Sobald der Hochzeitsbitter geendigt hat, macht sich die ganze Gesellschaft auf den Weg in das Haus des Bräutigams, um dort wieder Speise und Trank nach Kräften zuzusprechen. Der Verlauf des Mahles unterscheidet sich nur dadurch von dem am Freitag abgehaltenen, dass allerlei Mummenschanz getrieben wird. Es erscheinen ein Mann und eine Frau in Bettlerkleidung. Er zankt, sie keift, und schließlich liegen sich beide in den Haaren. Auch ein Bär tritt auf. Ein junger Bursche hat sich zu dem Zwecke in Erbsenstroh wickeln lassen und tanzt nun und brummt und wirft sich auf den Boden und ergötzt durch seine Späße die Anwesenden.

So geht der Sonnabend dahin. Am folgenden Tage versammelt sieh die Gesellschaft wiederum im Hause des jungen Wirtes. Speise und Trank werden in gleichem Maße und in gleicher Menge gereicht, wie an den Tagen vorher; doch erhält der Sonntag dadurch seinen besonderen Reiz, dass an ihm das junge Paar zum ersten Male als Eheleute die Kirche besucht.

Am Montag ist die Nachhochzeit (Nâhochtîd). Die Gesellschaft ist getrennt: die Freunde und Verwandten der jungen Frau tafeln bei den Brauteltern, die andern im Hause des jungen Ehemannes. Bei der Nachhochzeit wird der Neuvermählten von den Frauen statt der Maikesmütz, die sie bis dahin getragen, die Fruggesmütz auf das Haupt gesetzt. Auch dem Manne wird an diesem Tage das Vorrecht seines neuen ehelichen Standes zu teil, die Berechtigung, die rote Mütze zu tragen.

Am Dienstag findet endlich der letzte Akt der Jamunder Hochzeit statt, die Überführung des Brautgutes von dem Hause der Eltern in dasjenige des Mannes. Zwei Wagen genügen. Dieselben sind festlich geschmückt, ebenso wie die Pferde und die Rosselenker. Außer dem Kutscher hat auf jedem der beiden Fuhrwerke ein junges Mädchen Platz genommen: das eine sitzt vor dem Spinnrocken der Braut und spinnt, das andere windet Garn von der Haspel.

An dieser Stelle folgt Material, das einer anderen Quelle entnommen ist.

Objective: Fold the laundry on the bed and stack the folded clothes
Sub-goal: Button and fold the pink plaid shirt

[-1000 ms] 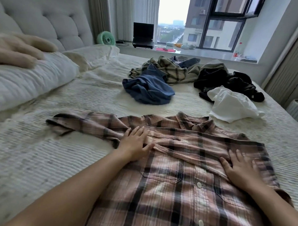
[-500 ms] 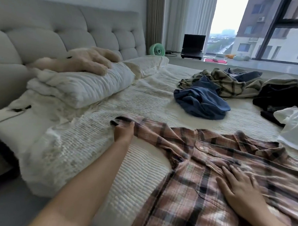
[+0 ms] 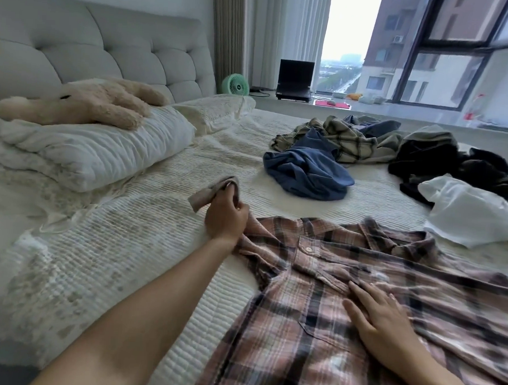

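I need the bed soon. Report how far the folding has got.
Done: nothing; no folded stack is visible. In hand: the plaid shirt lies flat, the left hand lifting its sleeve, the right hand pressing the front. Left: the blue garment, checked shirt, black clothes and white garment, all crumpled.

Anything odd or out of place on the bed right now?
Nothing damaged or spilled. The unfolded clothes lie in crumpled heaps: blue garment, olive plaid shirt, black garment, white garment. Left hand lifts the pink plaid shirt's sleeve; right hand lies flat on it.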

Sind die Truhen, die Wiege und der übrige Hausrat an ihren Bestimmungsort gelangt und abgeladen und aufgestellt, so vereint noch einmal ein Schmaus die ganze Hochzeitsgesellschaft bei dem jungen Paare. Damit ist dann aber auch des Guten genug getan und die Feier zu Ende, nachdem sie volle sechs Tage hindurch das ganze Dorf vom ältesten bis zum jüngsten in Aufregung versetzt und erhalten hat.